Reverse Engineering Notes

List of the problems in no particular order that I had to go through when learning to reverse a binary compiled in C++ and disassembled to 32-bit X86 assembly.

Note: this is a work in progress.

(Hex) Editor

when editing instructions, cannot just move instructions around, as some may rely on memory offsets, rendering them invalid.

HT Editor

builtin disassembler where you can see the assembly representation of the hex code as you type
can view the executable/library file headers (the virtual address offset you get from the header part may be different from other tools)
like many other disassemblers the whole file is disassembled (e.g. header, data, code etc) so you will need to know where the code section is
there also is beye which is very similar to ht, but frequently crashes.

Cutter

provides a GUI interface to Radare2.
shows the disassembly but also allows you to edit those instructions and will write the hex changes for you
doesn't seem to want to let you see the hex for non code parts of the file
hex codes aren't side by side with the dissassembly, though you can bring up a second window to show the hex

HxD

windows only
has a neat side bar showing various decoding of any selected hex as int16/32/64, float, disassembly16/32/64 etc.

Disassembler

To convert the binary representation of the instructions back into assembly.

objdump

From binutils.

objdump -M intel -S -D -z binary_file > dump.asm
for the PE format it fails to retrieve any symbols (e.g. function names etc)

radare2

radare2 -q -e scr.color=false -e asm.cmt.right=true -c 'b $SS ; pD $SS@$S' binary_file > dump.asm
- not sure this is the correct usage but seems to correctly dump the .text section.

Decompiler

helps to give a general idea and control flow of the program/disassembly
useful for identifying global variables and the virtual tables of classes
a good one is IDA
generated code will not be completely valid syntax (as extra information is inserted) and will often be missing type information (except for their byte sizes)

Learning assembly

There are two main assembly styles to choose from, Intel and AT&T. I prefer Intel as it is less cluttered, but once you have learned one you can look up the differences (archived).

For Intel the book PC Assembly Language by Paul A. Carter is freely available.

Debugger

For debugging problems you may introduce, or for looking at the registers, stack and heap values at runtime.
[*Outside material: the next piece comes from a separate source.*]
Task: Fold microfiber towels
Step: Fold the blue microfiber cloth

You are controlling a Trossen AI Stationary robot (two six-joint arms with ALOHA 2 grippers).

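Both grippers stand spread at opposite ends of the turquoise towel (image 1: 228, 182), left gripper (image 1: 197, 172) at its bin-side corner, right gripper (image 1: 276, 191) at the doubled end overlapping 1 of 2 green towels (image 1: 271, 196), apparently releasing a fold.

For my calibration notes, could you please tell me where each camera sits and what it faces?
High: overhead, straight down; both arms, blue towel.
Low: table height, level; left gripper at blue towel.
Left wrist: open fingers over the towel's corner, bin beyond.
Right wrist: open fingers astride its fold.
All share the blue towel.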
A good one is GDB.

GDB uses the AT&T syntax, some useful commands are:

run - to start the program
break *location - break at the location a hex value
break function_name - break when the function with passed name is called
continue - continue after a break
info register - view register values
x/x $esp - view stack values
info frame - get frame info
frame 0 - change frame to the integer provided
bt - a stack trace

Generating hex for instructions

To modify a binary using a hex editor, you will need to know the hex codes for each instruction. This can be done using rasm2 from the Radare2 collection of disassembly tools.

For example to call a function at 0x8050e3c from address 0x8051cee you would use rasm2 -o 0x8051cee -a x86 -b 32 'call 0x8050e3c' to generate the hex e8 49 f1 ff ff.

Layout of executables and libraries

Binary executable and library formats tend to contain a series of headers detailing information like versions, 16/32/64 bit, endianness, machine, linked libraries, code/data section locations, virtual memory offsets, etc. After the headers or (maybe) in between are code/data section and other data like resources etc.

Information about the headers can be found using rabin2 (e.g. rabin2 -H binary).

Typically Linux uses the Executable and Linkable file Format (ELF) and on Windows the Portable Executable (PE) file format.

PE

ELF

ELF Hello World Tutorial (archived)

Endianness

Important for when looking at the hex, as you maybe confused by the order it appears. Your binaries are most likely using little-endian (what Intel CPUs use).

For example in little-endian the integer 54233456 show as hex here 0x33b8970 will be stored as 4 bytes in this order 0x70 0x89 0x3b 0x03.

Stacks and Alignment

Depending on the compiler options used when the binary was compiled, the stack may have to be aligned to a certain amount of bytes. Aligning it to 16 bytes is usually best, but you can figured it out by looking for padding (any stack memory that was declared and cleaned up without being used).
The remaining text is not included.